Pressure from Japanese exporters has been mounting since the last coordinated intervention by the G7, which came after the Japanese earthquake in March. Back then, the dollar’s value was sent plummeting as investors feared a repatriation of dollars by US insurers after the catastrophic damage from the tsunami. Economy minister Kaoru Yosano says Japan is willing to intervene again following Thursday’s move, if there are further excessive market moves.

Traders report initially heavy buying on EBS, and then heavy concentrated buying from Japanese banks, while almost all sectors of the financial community have been selling into the dollar rally. As was the case with the SNB’s money-market intervention yesterday, traders are sceptical about whether currency or interest-rate intervention will work in the medium-to-longer term.

“If the Japanese and the Swiss are really serious about intervention, then they will need to impose capital controls. Anything short of that won’t prevent the market from taking them on,” says the head of G10 spot trading at a UK bank.

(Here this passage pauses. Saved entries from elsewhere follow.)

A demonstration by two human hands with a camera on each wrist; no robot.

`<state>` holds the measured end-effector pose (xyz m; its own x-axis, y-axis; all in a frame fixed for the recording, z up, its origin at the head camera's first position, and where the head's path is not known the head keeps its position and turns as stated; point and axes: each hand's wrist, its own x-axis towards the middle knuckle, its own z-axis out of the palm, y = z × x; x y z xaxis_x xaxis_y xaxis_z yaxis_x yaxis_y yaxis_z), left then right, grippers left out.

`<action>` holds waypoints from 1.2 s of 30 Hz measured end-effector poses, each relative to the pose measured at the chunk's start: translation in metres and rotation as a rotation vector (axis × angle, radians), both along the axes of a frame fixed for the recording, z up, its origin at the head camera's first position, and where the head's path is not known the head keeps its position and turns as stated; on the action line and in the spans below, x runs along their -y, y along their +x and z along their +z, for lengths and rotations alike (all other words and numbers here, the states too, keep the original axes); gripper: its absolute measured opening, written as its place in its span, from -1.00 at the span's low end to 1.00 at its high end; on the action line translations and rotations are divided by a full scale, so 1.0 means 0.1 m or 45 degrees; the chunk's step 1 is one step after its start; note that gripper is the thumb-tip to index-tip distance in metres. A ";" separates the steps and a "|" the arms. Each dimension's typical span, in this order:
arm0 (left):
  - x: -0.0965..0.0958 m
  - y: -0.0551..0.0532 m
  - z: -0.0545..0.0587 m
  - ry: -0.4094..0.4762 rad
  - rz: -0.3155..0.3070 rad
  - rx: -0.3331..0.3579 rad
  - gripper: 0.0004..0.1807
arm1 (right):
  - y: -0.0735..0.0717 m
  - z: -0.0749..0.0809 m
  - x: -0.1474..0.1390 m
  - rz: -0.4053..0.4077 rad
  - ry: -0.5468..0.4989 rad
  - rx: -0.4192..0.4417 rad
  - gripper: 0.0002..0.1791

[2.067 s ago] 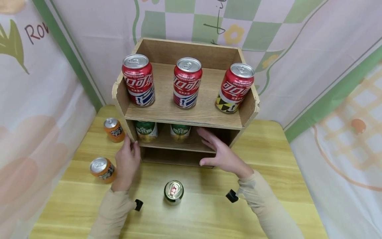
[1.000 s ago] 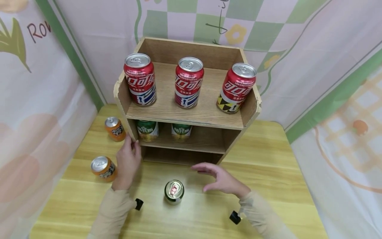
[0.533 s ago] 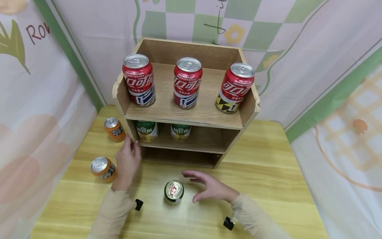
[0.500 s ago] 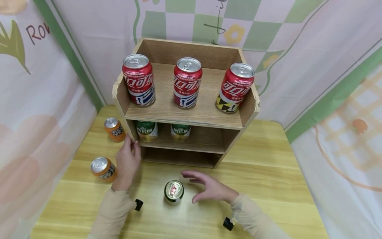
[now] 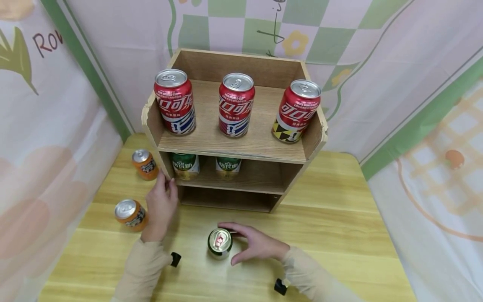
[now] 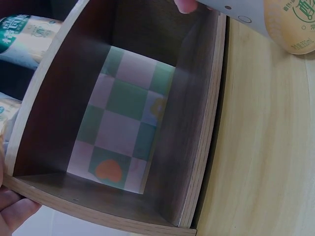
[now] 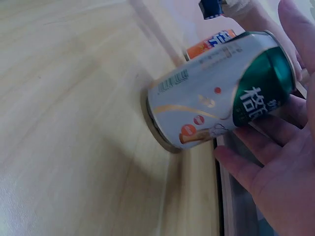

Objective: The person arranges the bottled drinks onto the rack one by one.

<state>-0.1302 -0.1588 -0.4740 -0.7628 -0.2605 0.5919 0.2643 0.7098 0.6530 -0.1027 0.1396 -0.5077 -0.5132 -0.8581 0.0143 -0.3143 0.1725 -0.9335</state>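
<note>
My left hand (image 5: pixel 161 205) grips the front edge of the left side panel of a wooden shelf (image 5: pixel 241 155); its fingers (image 6: pixel 19 214) show at that edge in the left wrist view. A green-and-white drink can with a gold lid (image 5: pixel 220 242) stands upright on the table before the shelf. Around it curves my right hand (image 5: pixel 256 243), fingers behind the can and thumb apart from its near side. In the right wrist view the can (image 7: pixel 211 93) sits between the spread thumb and fingers, its base on the table.
Three red cola cans (image 5: pixel 237 105) stand on the top shelf. On the middle shelf are two green cans (image 5: pixel 228 167), toward the left. Two orange cans (image 5: pixel 131 215) stand on the table (image 5: pixel 332 201) left of the shelf. Printed cloth (image 5: pixel 415 126) hangs around the table.
My right hand has come out of the middle shelf's right side, moved down and left, and now reaches around the can on the table. The left hand stays at the shelf's edge.
</note>
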 end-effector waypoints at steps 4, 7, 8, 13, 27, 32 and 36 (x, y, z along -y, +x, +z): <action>0.00 0.00 0.00 0.009 -0.008 0.005 -0.83 | 0.02 -0.03 0.03 -0.027 0.010 0.011 0.08; 0.00 0.00 0.01 0.017 -0.007 0.000 -0.83 | 0.03 -0.06 0.06 -0.051 -0.006 0.015 0.06; 0.00 0.00 0.01 0.018 -0.006 -0.001 -0.83 | 0.03 -0.07 0.08 -0.055 -0.009 0.008 0.06; 0.00 0.00 -0.01 0.009 -0.002 0.004 -0.83 | 0.04 -0.13 0.16 -0.068 -0.032 -0.008 0.02; 0.00 0.01 0.00 0.006 -0.002 0.014 -0.82 | 0.05 -0.20 0.24 -0.130 -0.077 -0.033 -0.14; 0.01 0.01 0.00 0.009 -0.005 0.015 -0.82 | 0.06 -0.21 0.25 -0.155 -0.110 -0.025 -0.16; 0.01 0.01 0.00 0.006 -0.011 0.011 -0.82 | 0.08 -0.22 0.27 -0.181 -0.132 -0.066 -0.18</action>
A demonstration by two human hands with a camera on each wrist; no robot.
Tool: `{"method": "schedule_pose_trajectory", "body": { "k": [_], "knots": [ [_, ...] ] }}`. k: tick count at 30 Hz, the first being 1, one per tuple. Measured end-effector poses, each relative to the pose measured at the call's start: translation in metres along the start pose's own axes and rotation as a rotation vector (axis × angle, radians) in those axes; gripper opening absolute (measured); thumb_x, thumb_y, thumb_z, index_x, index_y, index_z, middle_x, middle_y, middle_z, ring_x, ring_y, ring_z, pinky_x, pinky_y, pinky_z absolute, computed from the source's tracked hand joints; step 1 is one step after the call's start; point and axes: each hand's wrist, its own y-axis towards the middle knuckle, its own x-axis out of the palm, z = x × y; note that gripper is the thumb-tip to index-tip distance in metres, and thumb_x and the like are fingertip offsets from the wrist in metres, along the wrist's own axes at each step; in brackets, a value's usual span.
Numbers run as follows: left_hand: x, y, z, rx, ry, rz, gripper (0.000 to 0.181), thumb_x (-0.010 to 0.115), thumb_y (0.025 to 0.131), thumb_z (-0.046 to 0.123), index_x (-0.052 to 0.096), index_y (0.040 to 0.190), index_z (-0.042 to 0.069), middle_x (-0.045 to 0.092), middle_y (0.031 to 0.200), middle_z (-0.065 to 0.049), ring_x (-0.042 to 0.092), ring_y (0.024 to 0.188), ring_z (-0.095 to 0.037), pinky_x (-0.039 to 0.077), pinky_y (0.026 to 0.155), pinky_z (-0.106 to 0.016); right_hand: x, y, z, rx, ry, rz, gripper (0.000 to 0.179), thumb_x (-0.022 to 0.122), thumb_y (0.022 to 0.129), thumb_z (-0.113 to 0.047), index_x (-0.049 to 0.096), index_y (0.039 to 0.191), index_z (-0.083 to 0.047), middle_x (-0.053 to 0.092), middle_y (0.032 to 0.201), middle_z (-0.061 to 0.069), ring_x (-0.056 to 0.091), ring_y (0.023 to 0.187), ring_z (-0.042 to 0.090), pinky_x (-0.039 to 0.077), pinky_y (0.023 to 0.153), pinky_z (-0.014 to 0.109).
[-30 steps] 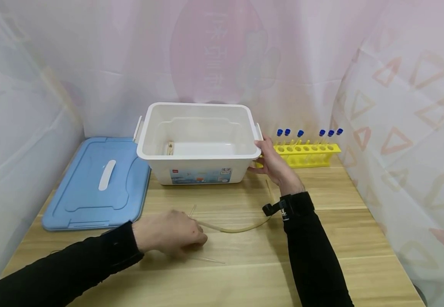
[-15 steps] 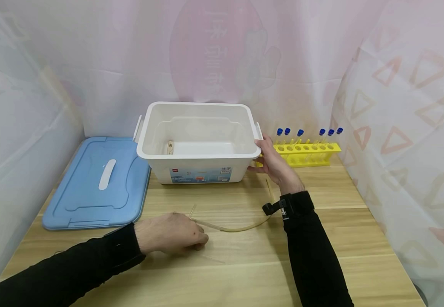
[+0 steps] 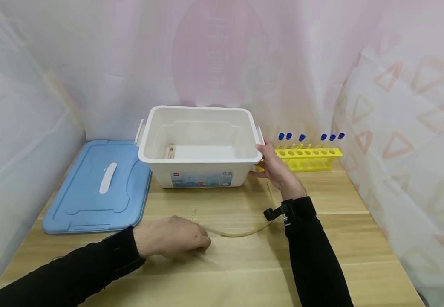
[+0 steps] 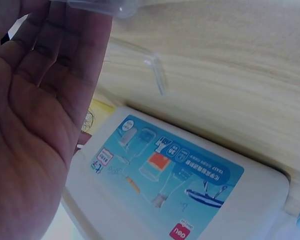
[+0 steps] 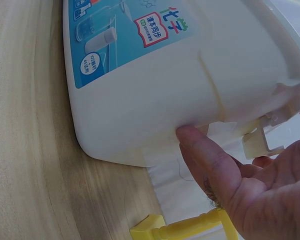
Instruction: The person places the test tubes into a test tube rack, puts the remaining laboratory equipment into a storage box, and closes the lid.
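My left hand (image 3: 172, 236) is low over the table, fingers bent downward, at a clear glass-like piece (image 4: 102, 5). Only part of that piece shows, at the top of the left wrist view; its full shape is hidden. Just beyond the fingers lies a yellowish rubber tube (image 3: 241, 234) with a clear bent end (image 4: 157, 75). My right hand (image 3: 277, 170) holds the right end of a white plastic storage box (image 3: 203, 164), thumb against its side wall. Its handle (image 5: 260, 140) is beside the fingers. Inside the box is a small pale label-like piece (image 3: 171, 151).
A blue lid (image 3: 91, 187) with a white handle lies left of the box. Behind the right hand stands a yellow test tube rack (image 3: 308, 157) with several blue-capped tubes. Printed curtains (image 3: 222, 51) enclose the wooden table (image 3: 321, 264) at the back and sides.
The left hand has shifted only slightly to the right, near the table. A thin clear stem in front of it has become blurred. The right hand keeps its hold on the box.
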Motion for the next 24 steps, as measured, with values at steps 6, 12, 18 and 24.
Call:
{"method": "schedule_pose_trajectory", "body": {
  "k": [6, 12, 18, 24],
  "knots": [
    [-0.010, 0.001, -0.002, 0.019, -0.007, 0.034, 0.026, 0.077, 0.112, 0.008, 0.066, 0.094, 0.024, 0.058, 0.087, 0.015, 0.044, 0.074, -0.001, 0.043, 0.063, -0.017, -0.003, -0.001, 0.000, -0.018, 0.014, 0.003, 0.080, 0.044, 0.120, -0.050, 0.004, 0.188, -0.033, 0.024, 0.188, 0.029, 0.046, 0.168, 0.056, 0.047, 0.127, 0.082],
    [-0.022, 0.000, -0.007, 0.041, -0.006, 0.112, 0.022, 0.080, 0.109, 0.005, 0.072, 0.103, 0.025, 0.073, 0.099, 0.015, 0.060, 0.086, -0.001, 0.049, 0.066, -0.018, -0.003, 0.001, -0.001, -0.020, 0.015, -0.004, 0.079, 0.044, 0.120, -0.049, 0.005, 0.187, -0.032, 0.025, 0.187, 0.029, 0.046, 0.167, 0.058, 0.047, 0.126, 0.083],
    [-0.035, -0.003, -0.014, 0.107, 0.016, 0.211, 0.021, 0.083, 0.106, 0.002, 0.075, 0.109, 0.022, 0.076, 0.103, 0.011, 0.069, 0.093, -0.004, 0.058, 0.077, -0.020, -0.001, 0.001, 0.001, -0.016, 0.009, 0.001, 0.077, 0.044, 0.121, -0.049, 0.006, 0.186, -0.031, 0.027, 0.185, 0.028, 0.049, 0.164, 0.057, 0.050, 0.125, 0.081],
    [-0.050, -0.006, -0.023, 0.156, 0.022, 0.318, 0.019, 0.082, 0.109, 0.005, 0.075, 0.115, 0.020, 0.078, 0.108, 0.009, 0.072, 0.095, -0.004, 0.064, 0.085, -0.023, -0.003, 0.002, 0.002, -0.023, 0.006, -0.006, 0.080, 0.044, 0.120, -0.049, 0.005, 0.187, -0.030, 0.024, 0.187, 0.029, 0.048, 0.166, 0.058, 0.049, 0.125, 0.081]
  ]
}}
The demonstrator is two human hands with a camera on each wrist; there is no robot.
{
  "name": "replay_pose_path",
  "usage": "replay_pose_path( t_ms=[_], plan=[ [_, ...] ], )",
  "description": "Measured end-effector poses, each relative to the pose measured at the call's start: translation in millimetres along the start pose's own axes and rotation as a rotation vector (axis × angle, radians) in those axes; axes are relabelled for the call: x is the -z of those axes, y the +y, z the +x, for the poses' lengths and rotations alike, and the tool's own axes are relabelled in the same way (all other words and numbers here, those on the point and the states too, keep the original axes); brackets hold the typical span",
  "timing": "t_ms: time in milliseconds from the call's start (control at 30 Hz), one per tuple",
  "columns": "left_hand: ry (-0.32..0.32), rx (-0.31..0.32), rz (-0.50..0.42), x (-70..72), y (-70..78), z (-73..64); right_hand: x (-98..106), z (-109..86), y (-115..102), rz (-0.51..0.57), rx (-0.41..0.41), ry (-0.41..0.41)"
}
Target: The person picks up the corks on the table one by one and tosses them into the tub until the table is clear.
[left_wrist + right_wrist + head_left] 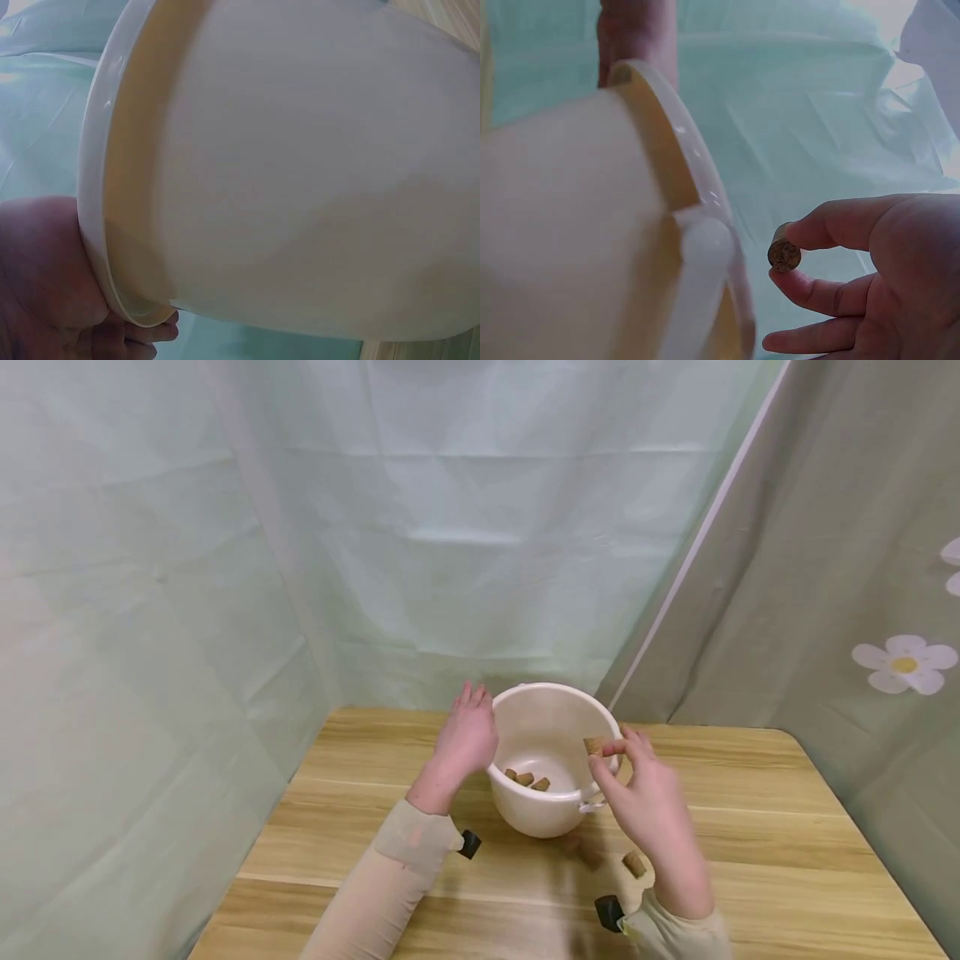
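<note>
A white bucket stands upright on the wooden table, its mouth facing up. My left hand grips its rim on the left side; the left wrist view shows the fingertips past the rim edge. Between thumb and forefinger, my right hand pinches a cork at the bucket's right rim. The right wrist view shows the end face of this cork, with the other fingers spread. Inside the bucket, a few corks lie on the bottom. Another cork lies on the table below my right hand.
The wooden table has rounded far corners. Pale green sheeting hangs behind it and to the left, and a grey curtain with white flowers hangs on the right. A white handle is fixed to the bucket near the right hand.
</note>
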State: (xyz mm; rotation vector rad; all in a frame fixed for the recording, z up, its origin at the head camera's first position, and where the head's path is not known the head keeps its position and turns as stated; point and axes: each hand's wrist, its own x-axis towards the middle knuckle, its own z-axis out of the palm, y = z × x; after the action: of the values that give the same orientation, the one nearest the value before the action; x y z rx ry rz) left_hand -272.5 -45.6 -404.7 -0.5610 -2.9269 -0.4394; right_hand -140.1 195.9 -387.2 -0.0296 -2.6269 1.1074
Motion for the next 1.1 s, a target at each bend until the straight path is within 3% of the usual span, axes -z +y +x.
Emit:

The BoJ has also increased its asset-purchase programme by ¥5 trillion ($65 billion) to around 1% of GDP, a move that will have limited impact, according to UBS strategist Gareth Berry. Still, another currency strategist warns against selling into the rally too early. Adam Cole, head of FX strategy at RBC Capital Markets, says sellers into the rally are relatively easy to identify: exporters and retail investors taking the opportunity to cover underwater yen shorts. But he concludes that fears of further rounds of intervention limit the outright downside in USDJPY, and that a period of range-trading is the likely net result.

As a result, he recommends selling volatility, such as USDJPY calls, as a more attractive strategy than spot trading in the near term. UBS, meanwhile, maintains a one-month USDJPY target of 85 and a three-month target of 90.

In the short term, traders point to the non-farm payrolls tomorrow (August 5) as a key determinant of the direction of the yen: 76.25 is seen as a critical level, traders say.